== Segment start ==

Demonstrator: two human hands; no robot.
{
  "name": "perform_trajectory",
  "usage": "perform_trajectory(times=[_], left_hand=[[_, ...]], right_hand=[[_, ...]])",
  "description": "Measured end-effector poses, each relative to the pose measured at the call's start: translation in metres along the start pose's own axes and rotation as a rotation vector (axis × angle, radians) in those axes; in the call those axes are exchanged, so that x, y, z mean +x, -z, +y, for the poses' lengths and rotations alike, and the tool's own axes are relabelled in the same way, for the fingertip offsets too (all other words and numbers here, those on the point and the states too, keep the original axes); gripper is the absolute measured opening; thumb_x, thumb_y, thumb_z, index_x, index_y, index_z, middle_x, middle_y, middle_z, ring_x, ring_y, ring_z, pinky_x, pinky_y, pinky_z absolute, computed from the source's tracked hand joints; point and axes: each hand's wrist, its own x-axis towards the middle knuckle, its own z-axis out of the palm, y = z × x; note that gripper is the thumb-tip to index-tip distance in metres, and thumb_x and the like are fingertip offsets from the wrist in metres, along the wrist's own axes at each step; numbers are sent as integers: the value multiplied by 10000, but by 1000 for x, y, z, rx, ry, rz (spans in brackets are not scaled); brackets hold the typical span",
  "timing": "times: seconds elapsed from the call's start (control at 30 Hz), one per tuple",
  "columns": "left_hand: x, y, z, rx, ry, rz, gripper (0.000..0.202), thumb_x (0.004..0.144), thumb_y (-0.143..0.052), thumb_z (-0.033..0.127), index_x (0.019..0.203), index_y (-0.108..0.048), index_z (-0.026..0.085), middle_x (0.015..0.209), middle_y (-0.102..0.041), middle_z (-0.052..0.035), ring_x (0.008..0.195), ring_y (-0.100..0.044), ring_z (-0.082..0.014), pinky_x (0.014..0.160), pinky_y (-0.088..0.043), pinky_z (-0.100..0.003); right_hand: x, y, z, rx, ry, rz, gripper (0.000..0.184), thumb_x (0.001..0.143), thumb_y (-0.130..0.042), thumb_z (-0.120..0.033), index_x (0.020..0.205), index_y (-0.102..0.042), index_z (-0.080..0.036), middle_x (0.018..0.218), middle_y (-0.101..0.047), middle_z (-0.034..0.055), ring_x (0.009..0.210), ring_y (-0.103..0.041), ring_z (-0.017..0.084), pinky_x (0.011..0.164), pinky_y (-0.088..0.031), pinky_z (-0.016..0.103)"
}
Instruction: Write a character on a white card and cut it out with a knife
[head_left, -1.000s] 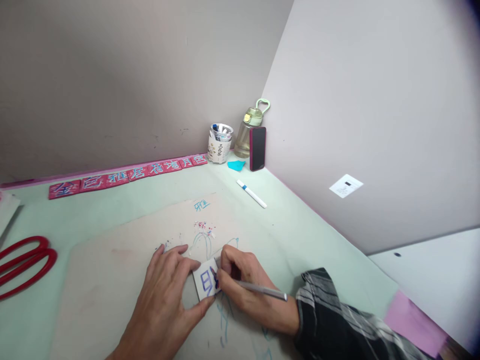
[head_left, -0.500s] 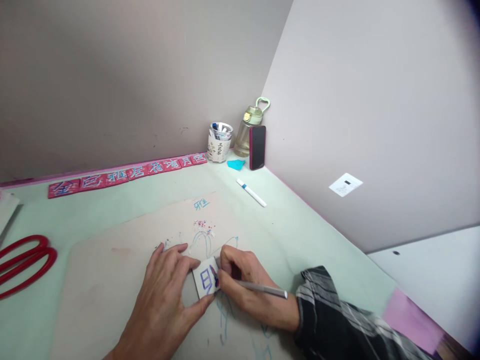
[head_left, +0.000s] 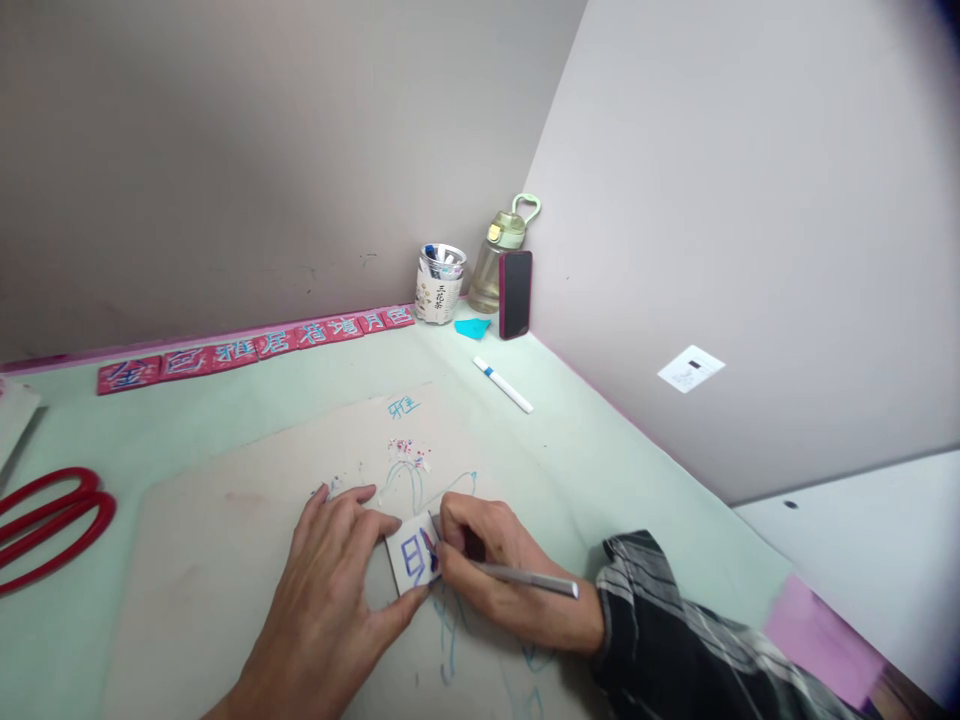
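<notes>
A small white square tile (head_left: 403,566) lies on the pale board (head_left: 202,560), marked with blue-purple strokes and a dark red streak on its right part. My left hand (head_left: 330,580) grips it at the left, the index finger at its top edge and the thumb at its bottom edge. Over the tile's right side, my right hand (head_left: 495,570) is closed round a slim silver-handled craft knife (head_left: 536,580). Its handle points right; my fingers hide the tip. Red and white crumbs (head_left: 409,450) are scattered just beyond the tile.
Red scissors (head_left: 56,525) lie at the left. Pink tiles with carved characters (head_left: 232,352) line the back wall. A jar of pens (head_left: 439,290), a green bottle (head_left: 491,270), a phone (head_left: 515,295), a blue scrap (head_left: 472,328) and a white marker (head_left: 502,385) occupy the far corner.
Both hands keep their hold on the tile and the craft knife. The right hand and knife handle have shifted very slightly right; little else differs.
</notes>
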Motion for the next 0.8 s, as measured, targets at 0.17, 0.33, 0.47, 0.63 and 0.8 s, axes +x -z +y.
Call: perform_trajectory(times=[0.17, 0.33, 0.47, 0.63, 0.8], left_hand=[[0, 0, 0, 3, -9, -2, 317, 762, -735, 350, 970, -518, 247, 964, -624, -39, 1175, -543, -320, 1103, -323, -613], [0, 0, 0, 0, -2, 0, 302, 774, -722, 352, 978, -522, 253, 972, -624, -36, 1185, -541, -316, 1115, -311, -606], [-1, 0, 0, -1, -2, -9, 303, 773, -724, 348, 977, -524, 248, 986, -624, -44, 1200, -531, -315, 1124, -303, -598], [0, -1, -1, 5, 2, -16, 314, 765, -731, 347, 981, -526, 249, 1001, -630, -46, 1206, -528, -316, 1127, -300, -603], [0, -1, -1, 6, 3, -23, 314, 766, -730, 354, 977, -518, 258, 997, -633, -36, 1209, -530, -314, 1125, -305, -605]], right_hand=[[-1, 1, 1, -2, -7, -17, 252, 864, -515, -144, 704, -336, -221, 631, -373, -75, 560, -311, 95, 532, -270, 231], [-2, 1, 0, -8, -17, -21, 251, 854, -519, -128, 706, -338, -220, 630, -379, -76, 563, -316, 95, 530, -275, 228], [-2, 1, 0, -5, -15, -29, 258, 852, -520, -130, 702, -332, -221, 630, -375, -77, 564, -317, 93, 533, -273, 229], [-3, 2, 0, 5, -22, -35, 258, 845, -518, -116, 701, -332, -221, 630, -371, -77, 564, -312, 95, 532, -271, 231], [-4, 1, 0, 11, -26, -38, 261, 853, -519, -131, 700, -328, -221, 628, -368, -76, 564, -306, 95, 530, -265, 229]])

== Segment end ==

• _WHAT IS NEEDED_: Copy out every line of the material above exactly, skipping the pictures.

• _TASK OUTPUT_:
Demonstrator: two human hands; no robot.
{
  "name": "perform_trajectory",
  "usage": "perform_trajectory(times=[_], left_hand=[[_, ...]], right_hand=[[_, ...]])",
  "description": "Measured end-effector poses, each relative to the pose measured at the call's start: translation in metres along the start pose's own axes and rotation as a rotation vector (axis × angle, radians) in those axes; in the call those axes are exchanged, so that x, y, z mean +x, -z, +y, for the poses' lengths and rotations alike, and the tool's own axes are relabelled in the same way, for the fingertip offsets too (all other words and numbers here, those on the point and the states too, keep the original axes); gripper is the absolute measured opening; thumb_x, thumb_y, thumb_z, index_x, index_y, index_z, middle_x, middle_y, middle_z, ring_x, ring_y, ring_z, pinky_x, pinky_y, pinky_z absolute, computed from the source's tracked hand joints; point and axes: each hand's wrist, its own x-axis towards the middle knuckle, its own z-axis out of the palm, y = z × x; note that gripper is the thumb-tip to index-tip distance in metres, and thumb_x and the like are fingertip offsets from the wrist in metres, along the wrist's own axes at each step; numbers are sent as integers: the value multiplied by 10000, but by 1000 for x, y, z, rx, ry, rz (spans in brackets are not scaled); brackets hold the typical span",
  "timing": "times: seconds elapsed from the call's start (control at 30 Hz), one per tuple",
  "columns": "left_hand: x, y, z, rx, ry, rz, gripper (0.000..0.202), thumb_x (0.004..0.144), thumb_y (-0.143..0.052), thumb_z (-0.033..0.127), index_x (0.019..0.203), index_y (-0.108..0.048), index_z (-0.026..0.085), middle_x (0.015..0.209), middle_y (-0.102..0.041), middle_z (-0.052..0.035), ring_x (0.008..0.195), ring_y (-0.100..0.044), ring_z (-0.082..0.014), pinky_x (0.014..0.160), pinky_y (-0.088..0.043), pinky_z (-0.100..0.003); right_hand: x, y, z, rx, ry, rz, gripper (0.000..0.184), thumb_x (0.001..0.143), thumb_y (-0.130..0.042), thumb_z (-0.120..0.033), index_x (0.020..0.205), index_y (-0.102..0.042), index_z (-0.080..0.036), middle_x (0.018..0.218), middle_y (-0.101..0.047), middle_z (-0.034..0.055), ring_x (0.009..0.210), ring_y (-0.103..0.041), ring_z (-0.017..0.084), pinky_x (0.011..0.164), pinky_y (-0.088..0.031), pinky_z (-0.016..0.103)"
}
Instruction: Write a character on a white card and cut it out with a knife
[head_left, -1.000s] 
[head_left, -0.500s] 
[head_left, +0.000s] 
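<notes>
A small white square tile (head_left: 403,566) lies on the pale board (head_left: 202,560), marked with blue-purple strokes and a dark red streak on its right part. My left hand (head_left: 330,580) grips it at the left, the index finger at its top edge and the thumb at its bottom edge. Over the tile's right side, my right hand (head_left: 495,570) is closed round a slim silver-handled craft knife (head_left: 536,580). Its handle points right; my fingers hide the tip. Red and white crumbs (head_left: 409,450) are scattered just beyond the tile.
Red scissors (head_left: 56,525) lie at the left. Pink tiles with carved characters (head_left: 232,352) line the back wall. A jar of pens (head_left: 439,290), a green bottle (head_left: 491,270), a phone (head_left: 515,295), a blue scrap (head_left: 472,328) and a white marker (head_left: 502,385) occupy the far corner.
Both hands keep their hold on the tile and the craft knife. The right hand and knife handle have shifted very slightly right; little else differs.
</notes>
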Motion for the next 0.8 s, as measured, targets at 0.17, 0.33, 0.47, 0.63 and 0.8 s, axes +x -z +y.
Call: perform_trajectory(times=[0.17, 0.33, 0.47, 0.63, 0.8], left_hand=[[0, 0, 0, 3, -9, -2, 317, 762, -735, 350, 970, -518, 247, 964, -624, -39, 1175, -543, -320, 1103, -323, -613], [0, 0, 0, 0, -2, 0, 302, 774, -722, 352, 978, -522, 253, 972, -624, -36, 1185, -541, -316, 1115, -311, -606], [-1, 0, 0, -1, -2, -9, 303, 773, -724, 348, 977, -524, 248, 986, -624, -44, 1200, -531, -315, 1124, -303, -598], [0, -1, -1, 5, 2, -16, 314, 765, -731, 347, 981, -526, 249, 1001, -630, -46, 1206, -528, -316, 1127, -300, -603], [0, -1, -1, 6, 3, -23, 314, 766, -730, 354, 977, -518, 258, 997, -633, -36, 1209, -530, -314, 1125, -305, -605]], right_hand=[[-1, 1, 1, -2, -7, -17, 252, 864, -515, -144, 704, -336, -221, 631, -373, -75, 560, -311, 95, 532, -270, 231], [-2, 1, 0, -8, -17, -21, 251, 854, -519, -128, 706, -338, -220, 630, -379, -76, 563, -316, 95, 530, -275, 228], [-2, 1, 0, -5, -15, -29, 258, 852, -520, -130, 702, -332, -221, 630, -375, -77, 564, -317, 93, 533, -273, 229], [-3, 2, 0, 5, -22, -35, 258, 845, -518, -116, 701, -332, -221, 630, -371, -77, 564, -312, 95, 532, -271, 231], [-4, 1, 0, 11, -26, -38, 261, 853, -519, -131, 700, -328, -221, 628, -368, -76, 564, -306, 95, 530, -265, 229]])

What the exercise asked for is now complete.